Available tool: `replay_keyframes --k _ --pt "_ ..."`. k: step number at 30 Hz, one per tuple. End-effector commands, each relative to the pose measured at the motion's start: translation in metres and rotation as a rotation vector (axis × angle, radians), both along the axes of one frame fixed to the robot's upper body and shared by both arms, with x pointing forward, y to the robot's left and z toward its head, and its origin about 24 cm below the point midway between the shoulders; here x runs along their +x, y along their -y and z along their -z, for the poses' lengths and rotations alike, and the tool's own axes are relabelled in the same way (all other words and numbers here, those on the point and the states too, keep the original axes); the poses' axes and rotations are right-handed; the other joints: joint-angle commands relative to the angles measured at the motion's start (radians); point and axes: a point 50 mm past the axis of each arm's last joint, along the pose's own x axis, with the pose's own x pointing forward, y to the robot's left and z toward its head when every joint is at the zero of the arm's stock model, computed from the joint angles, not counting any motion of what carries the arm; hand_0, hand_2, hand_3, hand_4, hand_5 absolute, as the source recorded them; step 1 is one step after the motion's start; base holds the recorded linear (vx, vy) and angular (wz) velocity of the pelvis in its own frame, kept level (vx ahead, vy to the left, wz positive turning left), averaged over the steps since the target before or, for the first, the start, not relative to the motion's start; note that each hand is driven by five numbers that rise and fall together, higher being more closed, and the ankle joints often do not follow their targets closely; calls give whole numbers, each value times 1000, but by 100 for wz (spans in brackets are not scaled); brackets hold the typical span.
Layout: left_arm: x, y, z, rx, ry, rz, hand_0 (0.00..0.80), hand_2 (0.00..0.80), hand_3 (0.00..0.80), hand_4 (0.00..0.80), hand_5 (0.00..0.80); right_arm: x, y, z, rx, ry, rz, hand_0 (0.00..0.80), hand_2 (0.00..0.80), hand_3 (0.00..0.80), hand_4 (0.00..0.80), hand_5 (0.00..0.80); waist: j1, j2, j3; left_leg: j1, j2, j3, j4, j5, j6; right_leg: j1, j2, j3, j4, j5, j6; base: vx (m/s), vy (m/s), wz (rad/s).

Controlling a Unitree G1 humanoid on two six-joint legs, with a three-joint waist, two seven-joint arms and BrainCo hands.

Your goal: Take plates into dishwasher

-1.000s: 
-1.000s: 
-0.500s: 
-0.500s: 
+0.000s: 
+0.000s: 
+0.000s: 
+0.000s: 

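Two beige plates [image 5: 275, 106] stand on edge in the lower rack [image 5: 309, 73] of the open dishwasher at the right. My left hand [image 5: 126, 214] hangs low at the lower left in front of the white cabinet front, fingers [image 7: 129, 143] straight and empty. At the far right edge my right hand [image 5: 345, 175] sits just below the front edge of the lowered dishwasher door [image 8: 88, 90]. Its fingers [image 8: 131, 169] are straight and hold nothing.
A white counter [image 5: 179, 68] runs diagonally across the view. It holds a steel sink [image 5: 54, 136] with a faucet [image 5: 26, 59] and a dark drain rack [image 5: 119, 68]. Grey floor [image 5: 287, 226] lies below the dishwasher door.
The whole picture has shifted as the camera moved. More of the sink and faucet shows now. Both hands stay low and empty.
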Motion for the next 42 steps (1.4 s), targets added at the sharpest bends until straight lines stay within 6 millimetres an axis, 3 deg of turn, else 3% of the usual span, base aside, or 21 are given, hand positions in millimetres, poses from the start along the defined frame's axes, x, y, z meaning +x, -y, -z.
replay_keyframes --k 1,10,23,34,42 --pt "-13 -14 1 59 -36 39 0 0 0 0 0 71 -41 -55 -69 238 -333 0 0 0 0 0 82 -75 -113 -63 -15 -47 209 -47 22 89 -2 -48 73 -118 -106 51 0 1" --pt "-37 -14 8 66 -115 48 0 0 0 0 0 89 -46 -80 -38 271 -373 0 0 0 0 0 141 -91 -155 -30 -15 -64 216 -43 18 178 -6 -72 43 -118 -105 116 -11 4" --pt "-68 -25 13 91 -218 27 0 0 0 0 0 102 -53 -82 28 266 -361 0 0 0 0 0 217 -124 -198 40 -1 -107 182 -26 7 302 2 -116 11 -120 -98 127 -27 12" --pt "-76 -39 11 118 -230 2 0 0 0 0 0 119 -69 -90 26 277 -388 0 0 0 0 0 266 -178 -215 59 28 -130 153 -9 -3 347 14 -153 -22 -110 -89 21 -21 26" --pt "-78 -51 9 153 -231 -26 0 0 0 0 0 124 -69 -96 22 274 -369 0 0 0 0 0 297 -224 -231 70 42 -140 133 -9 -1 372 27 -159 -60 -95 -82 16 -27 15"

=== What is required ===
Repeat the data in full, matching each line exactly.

=== Task output ===
Available tool: `replay_keyframes --k _ --pt "_ ..."`. k: step number at 30 Hz, one per tuple. End-effector commands, each relative to the pose measured at the motion's start: translation in metres and rotation as a rotation vector (axis × angle, radians), both along the axes of one frame fixed to the robot's upper body and shared by both arms, with x pointing forward, y to the robot's left and z toward its head, and its origin about 24 cm below the point midway between the shoulders; here x runs along their +x, y along their -y and z along their -z, for the poses' lengths and rotations alike, and the tool's own axes are relabelled in the same way (all other words and numbers here, those on the point and the states too, keep the original axes); the poses' axes and rotations are right-handed; the other joints: joint-angle commands relative to the angles measured at the motion's start (radians); point and axes: a point 50 mm past the axis of each arm's last joint, along the pose's own x axis, with the pose's own x pointing forward, y to the robot's left and z toward its head when every joint is at the zero of the arm's stock model, computed from the joint angles, not counting any motion of what carries the arm; hand_0, hand_2, hand_3, hand_4, hand_5 absolute, as the source recorded them; step 1 is one step after the motion's start; base holds the recorded linear (vx, vy) and angular (wz) velocity of the pelvis in its own frame, kept level (vx ahead, vy to the left, wz positive turning left), averaged over the steps since the target before or, for the first, the start, not relative to the motion's start; note that each hand is driven by five numbers that rise and fall together, higher being more closed, and the ankle joints often do not follow their targets closely; calls give whole numbers, each value times 1000, but by 100 for wz (spans in brackets are not scaled); brackets hold the typical span.
Layout: left_arm: x, y, z, rx, ry, rz, hand_0 (0.00..0.80), hand_2 (0.00..0.80), hand_3 (0.00..0.80), hand_4 (0.00..0.80), hand_5 (0.00..0.80); right_arm: x, y, z, rx, ry, rz, hand_0 (0.00..0.80), hand_2 (0.00..0.80), hand_3 (0.00..0.80), hand_4 (0.00..0.80), hand_5 (0.00..0.80); waist: j1, j2, j3; left_leg: j1, j2, j3, j4, j5, j6; right_leg: j1, j2, j3, j4, j5, j6; base: vx (m/s), vy (m/s), wz (rad/s).

Controlling a Unitree G1 humanoid on two six-joint legs, with a three-joint waist, two seven-joint arms and BrainCo hands.

Your goal: Take plates into dishwasher

-1.000s: 
-1.000s: 
-0.500s: 
-0.500s: 
+0.000s: 
+0.000s: 
+0.000s: 
+0.000s: 

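Two beige plates [image 5: 275, 106] stand on edge in the lower rack [image 5: 309, 73] of the open dishwasher at the right. My left hand [image 5: 126, 214] hangs low at the lower left in front of the white cabinet front, fingers [image 7: 129, 143] straight and empty. At the far right edge my right hand [image 5: 345, 175] sits just below the front edge of the lowered dishwasher door [image 8: 88, 90]. Its fingers [image 8: 131, 169] are straight and hold nothing.
A white counter [image 5: 179, 68] runs diagonally across the view. It holds a steel sink [image 5: 54, 136] with a faucet [image 5: 26, 59] and a dark drain rack [image 5: 119, 68]. Grey floor [image 5: 287, 226] lies below the dishwasher door.
The whole picture has shifted as the camera moved. More of the sink and faucet shows now. Both hands stay low and empty.
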Motion for the next 42 steps (1.4 s), targets added at the sharpest bends until straight lines stay within 6 millimetres an axis, 3 deg of turn, else 3% of the usual span, base aside, or 21 are given, hand positions in millimetres, poses from the start along the defined frame's axes, x, y, z meaning +x, -y, -z.
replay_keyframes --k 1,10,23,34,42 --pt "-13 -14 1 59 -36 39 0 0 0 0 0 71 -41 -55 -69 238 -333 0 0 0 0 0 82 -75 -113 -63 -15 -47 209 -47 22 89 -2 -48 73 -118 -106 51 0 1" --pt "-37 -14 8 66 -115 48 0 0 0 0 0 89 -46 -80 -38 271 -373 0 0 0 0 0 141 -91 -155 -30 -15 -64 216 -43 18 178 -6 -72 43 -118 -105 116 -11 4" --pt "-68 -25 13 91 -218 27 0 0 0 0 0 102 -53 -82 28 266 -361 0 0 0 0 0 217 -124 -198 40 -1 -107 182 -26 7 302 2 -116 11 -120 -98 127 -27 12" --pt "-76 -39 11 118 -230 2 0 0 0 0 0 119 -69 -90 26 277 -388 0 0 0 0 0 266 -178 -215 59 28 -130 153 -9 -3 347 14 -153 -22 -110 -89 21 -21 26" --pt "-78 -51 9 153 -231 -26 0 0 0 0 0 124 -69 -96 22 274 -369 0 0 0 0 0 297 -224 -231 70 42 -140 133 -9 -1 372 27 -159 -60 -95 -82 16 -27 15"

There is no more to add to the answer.